I am trying to follow this project https://github.com/caroljmcdonald/spark-stock-sql/blob/master/src/main/scala/example/Stock.scala
And in my IDE it gives me the error: Cannot resolve overloaded method 'corr' In the part where the code computes correlation between 2 columns read from parquet file
val df = sqlContext.read.parquet("joinstock.parquet")
df.show
df.printSchema
df.explain()
// COMMAND ----------
//var agg_df = df.groupBy("location").agg(min("id"), count("id"), avg("date_diff"))

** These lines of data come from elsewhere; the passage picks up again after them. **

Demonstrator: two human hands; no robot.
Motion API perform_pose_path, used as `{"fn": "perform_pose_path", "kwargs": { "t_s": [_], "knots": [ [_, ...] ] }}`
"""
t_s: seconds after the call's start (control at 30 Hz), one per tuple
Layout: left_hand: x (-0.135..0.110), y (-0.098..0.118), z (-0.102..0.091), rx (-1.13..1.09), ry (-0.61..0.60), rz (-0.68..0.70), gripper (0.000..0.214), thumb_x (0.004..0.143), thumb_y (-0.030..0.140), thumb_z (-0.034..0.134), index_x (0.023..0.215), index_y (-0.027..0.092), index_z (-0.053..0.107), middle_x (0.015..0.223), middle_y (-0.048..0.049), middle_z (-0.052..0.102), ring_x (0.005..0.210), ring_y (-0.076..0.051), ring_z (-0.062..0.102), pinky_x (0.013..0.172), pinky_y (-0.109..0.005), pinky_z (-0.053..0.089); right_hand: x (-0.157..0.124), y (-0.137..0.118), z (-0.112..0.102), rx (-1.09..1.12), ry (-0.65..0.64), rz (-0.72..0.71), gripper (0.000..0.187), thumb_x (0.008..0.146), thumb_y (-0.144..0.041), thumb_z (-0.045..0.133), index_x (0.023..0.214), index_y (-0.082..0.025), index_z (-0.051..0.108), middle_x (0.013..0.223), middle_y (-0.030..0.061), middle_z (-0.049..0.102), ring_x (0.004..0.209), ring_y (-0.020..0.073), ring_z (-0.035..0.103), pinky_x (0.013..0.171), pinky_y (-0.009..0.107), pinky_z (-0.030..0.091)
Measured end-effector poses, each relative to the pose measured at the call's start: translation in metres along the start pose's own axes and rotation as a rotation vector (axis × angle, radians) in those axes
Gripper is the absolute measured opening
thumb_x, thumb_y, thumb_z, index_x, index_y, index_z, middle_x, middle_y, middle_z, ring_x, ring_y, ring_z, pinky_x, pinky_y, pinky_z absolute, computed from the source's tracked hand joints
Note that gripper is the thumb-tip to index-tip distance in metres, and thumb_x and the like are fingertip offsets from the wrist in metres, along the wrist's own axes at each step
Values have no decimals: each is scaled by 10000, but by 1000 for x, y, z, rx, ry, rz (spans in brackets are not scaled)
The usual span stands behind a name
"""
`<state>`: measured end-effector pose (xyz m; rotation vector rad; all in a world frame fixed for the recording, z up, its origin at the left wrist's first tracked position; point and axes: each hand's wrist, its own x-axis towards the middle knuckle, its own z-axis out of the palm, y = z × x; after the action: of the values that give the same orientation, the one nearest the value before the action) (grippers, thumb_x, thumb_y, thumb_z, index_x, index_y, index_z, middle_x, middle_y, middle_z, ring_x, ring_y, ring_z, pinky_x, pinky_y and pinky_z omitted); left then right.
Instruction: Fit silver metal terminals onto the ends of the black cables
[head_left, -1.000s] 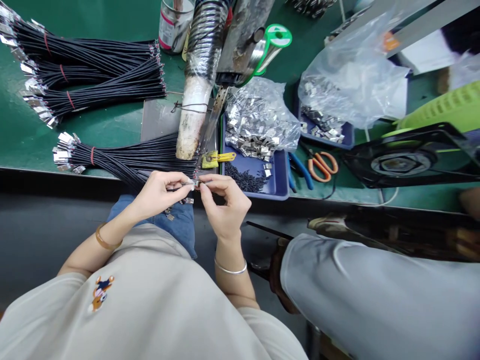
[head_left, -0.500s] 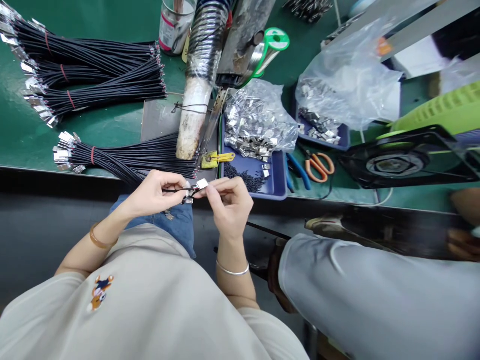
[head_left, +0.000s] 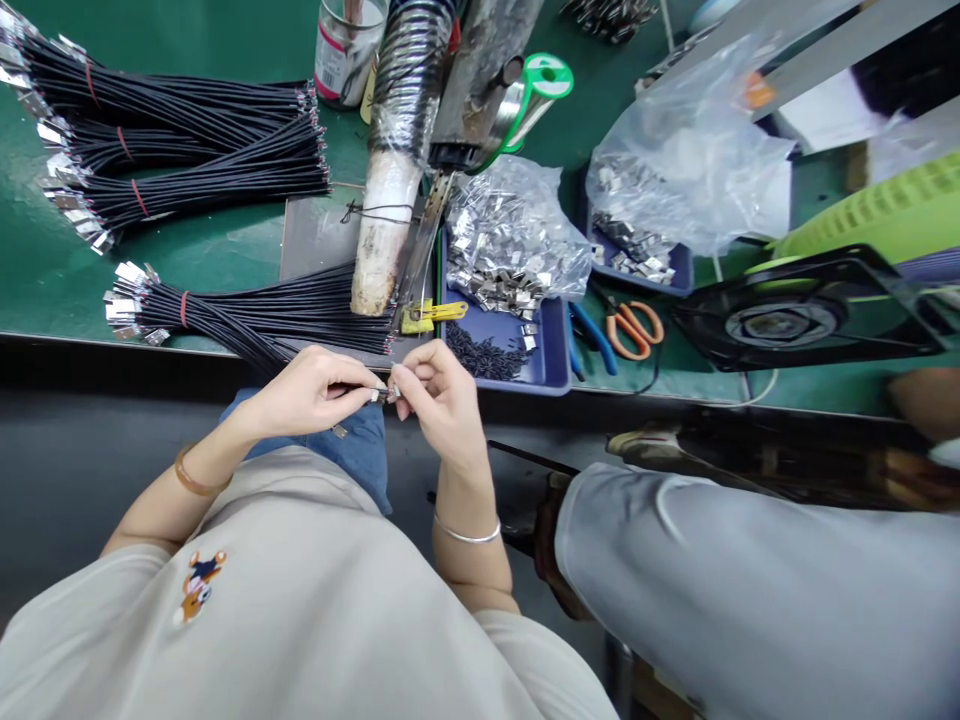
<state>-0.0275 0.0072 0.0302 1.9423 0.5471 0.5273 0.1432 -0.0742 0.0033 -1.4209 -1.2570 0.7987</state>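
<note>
In front of my lap, just off the bench edge, my two hands meet at the fingertips. My left hand (head_left: 319, 392) pinches a thin black cable (head_left: 346, 388) near its end. Thumb and forefinger of my right hand (head_left: 435, 395) close on a small metal connector (head_left: 394, 391) at that end, mostly hidden by the fingers. Beyond the hands lies a bundle of black cables (head_left: 289, 308) tied with a red band, with metal connectors at its left end. A blue tray (head_left: 555, 345) near my right hand holds small black tubes (head_left: 486, 355) and a bag of metal connectors (head_left: 510, 240).
More tied cable bundles (head_left: 195, 140) lie at the back left. A taped duct (head_left: 382, 220) slants down over the bench beside a solder spool (head_left: 544, 80). Orange-handled scissors (head_left: 634, 330), a black fan (head_left: 787, 322) and a second tray (head_left: 682, 280) are rightward. A co-worker's grey-clad leg (head_left: 712, 580) is close by.
My right hand has moved slightly left, closer to my left fingertips. The white-looking connector that showed between the hands is now mostly covered by fingers.
</note>
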Motion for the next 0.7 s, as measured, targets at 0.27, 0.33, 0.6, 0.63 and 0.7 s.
{"fn": "perform_pose_path", "kwargs": {
  "t_s": [0.27, 0.33, 0.6, 0.63, 0.7],
  "knots": [
    [0, -5, 8, -84, 88, -106, 228, 854, 195, 521, 716, 114, 684, 547, 30, 497, 516, -73, 374, 491, -200, 281, -12, -4, -7, -465, 180, -343, 82, 912, -291, 690, 957, -224, 701, 525, -94, 498, 403, 58, 402, 458, 204, 363],
    [1, -4, 8, -68, 86, -107, 215, 846, 197, 526, 718, 114, 677, 543, 37, 471, 519, -72, 349, 488, -198, 275, -11, -4, -1, -448, 105, -338, 73, 928, -256, 652, 886, -219, 698, 560, -68, 557, 437, 62, 451, 486, 207, 379],
    [2, -7, 16, -126, 207, -180, 140, 817, 225, 564, 744, 128, 635, 606, 20, 577, 552, -75, 447, 538, -183, 366, -3, -5, 1, 30, 313, 20, 251, 940, -368, 571, 740, -218, 572, 501, -97, 410, 406, 57, 347, 419, 197, 264],
    [2, -7, 17, -97, 224, -177, 137, 814, 221, 567, 739, 128, 635, 604, 21, 574, 550, -74, 439, 535, -183, 358, -3, -7, -1, -27, 288, 34, 263, 922, -365, 590, 710, -210, 580, 501, -89, 419, 416, 56, 348, 428, 202, 266],
    [2, -8, 18, -38, 239, -160, 139, 815, 213, 569, 737, 124, 643, 606, 22, 566, 549, -72, 420, 524, -184, 336, -2, -10, -3, -176, 188, 56, 263, 880, -355, 633, 673, -198, 597, 502, -80, 434, 437, 56, 345, 454, 211, 285]
  ]
}}
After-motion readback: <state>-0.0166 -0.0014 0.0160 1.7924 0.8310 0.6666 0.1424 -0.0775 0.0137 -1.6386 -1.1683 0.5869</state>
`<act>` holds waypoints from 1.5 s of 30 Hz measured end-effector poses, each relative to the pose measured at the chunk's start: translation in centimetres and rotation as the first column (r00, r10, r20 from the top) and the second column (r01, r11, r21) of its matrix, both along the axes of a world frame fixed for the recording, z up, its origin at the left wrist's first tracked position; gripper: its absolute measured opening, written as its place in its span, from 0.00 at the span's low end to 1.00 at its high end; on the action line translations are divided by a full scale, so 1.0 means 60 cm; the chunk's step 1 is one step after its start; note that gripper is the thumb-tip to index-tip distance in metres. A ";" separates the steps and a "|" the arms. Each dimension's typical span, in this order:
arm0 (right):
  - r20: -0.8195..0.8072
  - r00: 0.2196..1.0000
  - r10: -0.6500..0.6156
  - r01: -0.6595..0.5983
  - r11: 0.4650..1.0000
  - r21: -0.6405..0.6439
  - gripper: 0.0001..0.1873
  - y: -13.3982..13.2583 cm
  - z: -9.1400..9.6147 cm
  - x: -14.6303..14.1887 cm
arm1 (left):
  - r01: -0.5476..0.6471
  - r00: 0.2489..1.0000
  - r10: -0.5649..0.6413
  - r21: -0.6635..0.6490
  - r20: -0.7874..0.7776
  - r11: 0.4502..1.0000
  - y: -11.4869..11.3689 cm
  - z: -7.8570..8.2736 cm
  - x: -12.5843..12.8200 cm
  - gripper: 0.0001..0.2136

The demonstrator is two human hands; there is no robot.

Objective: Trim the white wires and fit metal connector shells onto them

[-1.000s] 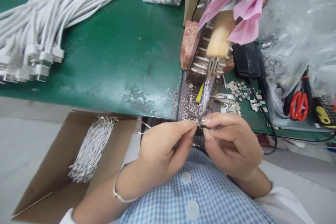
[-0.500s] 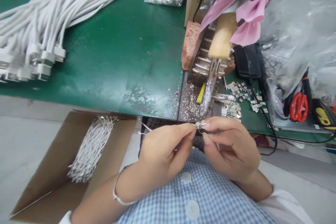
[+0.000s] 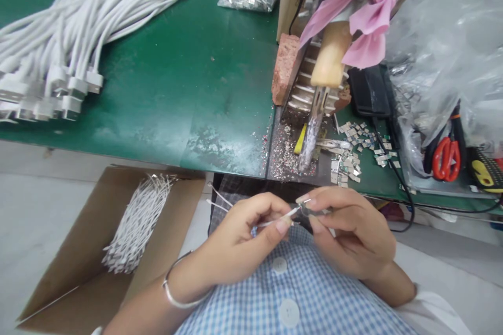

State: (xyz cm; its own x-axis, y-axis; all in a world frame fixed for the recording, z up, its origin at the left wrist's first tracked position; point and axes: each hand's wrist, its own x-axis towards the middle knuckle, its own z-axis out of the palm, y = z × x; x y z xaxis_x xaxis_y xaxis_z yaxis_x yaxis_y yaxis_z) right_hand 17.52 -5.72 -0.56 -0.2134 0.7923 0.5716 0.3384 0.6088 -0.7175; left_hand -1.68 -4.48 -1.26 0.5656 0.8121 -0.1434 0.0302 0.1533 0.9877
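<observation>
Your left hand (image 3: 244,238) pinches the white cable (image 3: 292,212) near its tip, your right hand (image 3: 353,230) grasps the small metal piece (image 3: 304,203), probably to steady the point where they meet

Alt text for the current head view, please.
The left hand holds a thin white cable, its end at a small metal part pinched in the right hand, before a blue checked garment. Ahead, a wooden-handled soldering iron points toward them; at left, white USB cables lie on a green table; a cardboard box below holds white leads.
</observation>
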 end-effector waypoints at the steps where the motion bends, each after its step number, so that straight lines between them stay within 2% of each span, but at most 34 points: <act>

df.select(year($"dt").alias("yr"), month($"dt").alias("mo"), $"apcclose", $"xomclose", $"spyclose").groupBy("yr", "mo").agg(avg("apcclose"), avg("xomclose"), avg("spyclose")).orderBy(desc("yr"), desc("mo")).show
// COMMAND ----------
df.select(year($"dt").alias("yr"), month($"dt").alias("mo"), $"apcclose", $"xomclose", $"spyclose").groupBy("yr", "mo").agg(avg("apcclose"), avg("xomclose"), avg("spyclose")).orderBy(desc("yr"), desc("mo")).explain
These lines give me the error in my IntelliJ IDE Cannot resolve overloaded method 'corr'
// COMMAND ----------
var seriesX = df.select($"xomclose").map { row: Row => row.getAs[Double]("xomclose") } //.rdd
var seriesY = df.select($"spyclose").map { row: Row => row.getAs[Double]("spyclose") } //.rdd
var correlation = Statistics.corr(seriesX, seriesY, "pearson")
// COMMAND ----------
seriesX = df.select($"apcclose").map { row: Row => row.getAs[Double]("apcclose") } //.rdd
seriesY = df.select($"xomclose").map { row: Row => row.getAs[Double]("xomclose") } //.rdd
correlation = Statistics.corr(seriesX, seriesY, "pearson")
}
}
You can try the correlation method of a dataframe:
var correlation = df.stat.corr("xomclose", "spyclose", "pearson")